The fragility is real but manageable. The strategies that work:

Centralize all queries in named custom functions with a consistent prefix, creating a single location per query that must be updated when schemas change. This turns a 40-edit refactoring operation into a 1-edit operation.

Anchor field and table names to live FileMaker field references using GetFieldName() where the maintenance benefit justifies the verbosity, creating broken-reference warnings instead of silent ? failures.

Inventory all ExecuteSQL usage in the DDR before any schema refactoring, and treat the inventory as a mandatory step in the change process, not an optional audit.

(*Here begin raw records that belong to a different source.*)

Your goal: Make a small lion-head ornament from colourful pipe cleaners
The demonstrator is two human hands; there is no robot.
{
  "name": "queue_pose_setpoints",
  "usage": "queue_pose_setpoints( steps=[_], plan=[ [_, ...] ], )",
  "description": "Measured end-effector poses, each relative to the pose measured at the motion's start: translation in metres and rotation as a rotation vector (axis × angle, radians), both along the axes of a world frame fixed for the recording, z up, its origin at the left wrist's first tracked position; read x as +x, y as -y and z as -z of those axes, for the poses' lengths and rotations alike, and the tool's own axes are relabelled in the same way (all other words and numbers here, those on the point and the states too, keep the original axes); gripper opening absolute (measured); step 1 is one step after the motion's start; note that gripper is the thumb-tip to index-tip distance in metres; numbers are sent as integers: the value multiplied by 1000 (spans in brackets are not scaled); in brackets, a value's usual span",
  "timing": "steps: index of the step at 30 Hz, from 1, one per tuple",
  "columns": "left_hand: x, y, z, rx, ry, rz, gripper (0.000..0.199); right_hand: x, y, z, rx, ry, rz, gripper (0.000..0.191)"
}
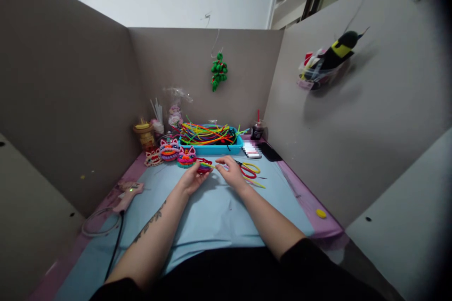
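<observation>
My left hand is closed around a small craft piece of fuzzy pipe cleaners in red, purple and other colours. A yellow-green pipe cleaner runs across the piece toward my right hand, whose curved thumb and forefinger are at its end. The exact fingertip contact is too small to see well. Just right of that hand lie scissors with red and yellow handles, and a loose yellow pipe cleaner. Finished-looking animal faces of coiled pipe cleaners sit left of the piece.
Behind my hands stands a blue tray heaped with coloured pipe cleaners. Phones and a dark drink cup are at back right. A pink glue gun with its cable lies left. A yellow lid rests right. Grey panels surround the table.
</observation>
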State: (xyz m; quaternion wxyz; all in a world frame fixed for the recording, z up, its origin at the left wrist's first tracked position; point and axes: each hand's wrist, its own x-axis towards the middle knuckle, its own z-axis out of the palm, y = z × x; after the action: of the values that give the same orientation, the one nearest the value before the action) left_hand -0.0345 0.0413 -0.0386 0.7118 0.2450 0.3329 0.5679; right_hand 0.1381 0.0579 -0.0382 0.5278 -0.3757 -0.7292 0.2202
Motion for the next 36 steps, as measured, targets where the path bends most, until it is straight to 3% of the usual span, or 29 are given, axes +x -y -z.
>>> queue_pose_setpoints(
  steps=[3,8,24,26,30,32,34,36],
  plan=[
    [-8,0,-6,-27,15,-38,25,5,-4,3,-72,120,-70,20],
    [-13,-2,-7,-43,-16,-74,26,-1,-6,14,-222,112,-145,24],
    [-9,-5,1,-43,41,-115,19,-9,-4,19,-147,264,-145,15],
    [-9,-5,2,-17,36,-122,18,-9,-4,18,-91,275,-116,14],
    [-8,-4,0,70,57,-185,18,-5,3,13,181,168,149,24],
    [-7,-4,-1,102,88,-209,21,-5,10,11,266,134,196,18],
    [-7,-3,-3,126,121,-210,22,-9,15,13,260,164,71,12],
    [-7,-2,-3,159,130,-183,23,-17,16,16,140,171,-62,12]
  ],
)
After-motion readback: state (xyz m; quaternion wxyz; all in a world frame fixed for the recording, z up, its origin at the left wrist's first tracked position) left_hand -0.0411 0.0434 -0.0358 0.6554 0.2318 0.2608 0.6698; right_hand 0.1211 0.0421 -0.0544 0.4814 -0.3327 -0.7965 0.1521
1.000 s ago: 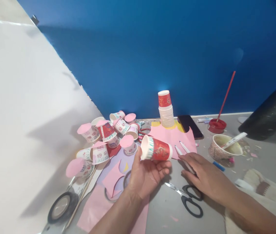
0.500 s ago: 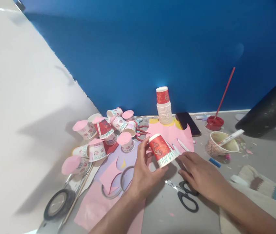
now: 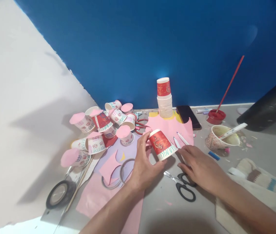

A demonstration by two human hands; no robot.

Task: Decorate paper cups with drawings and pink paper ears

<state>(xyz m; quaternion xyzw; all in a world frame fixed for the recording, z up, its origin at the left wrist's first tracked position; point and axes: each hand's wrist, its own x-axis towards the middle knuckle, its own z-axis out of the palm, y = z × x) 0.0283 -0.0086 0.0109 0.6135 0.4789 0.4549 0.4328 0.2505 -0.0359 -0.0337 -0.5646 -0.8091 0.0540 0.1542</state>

Check for errors explicitly in every calculation that uses ExecuteSQL, making failures visible as error strings rather than silently coerced plausible values.

Choose the right tool. ExecuteSQL earns its place in aggregation, cross-table queries, and reporting scenarios where the relationship graph approach would be genuinely more complex. For per-record display, simple related field access, and volatile schemas, the graph is safer and more maintainable.

Used with these disciplines, ExecuteSQL becomes a reliable part of a solution's architecture. Used without them, it becomes the source of the most quietly damaging class of failures in FileMaker development: the ones you don't know exist until a user notices the numbers are wrong.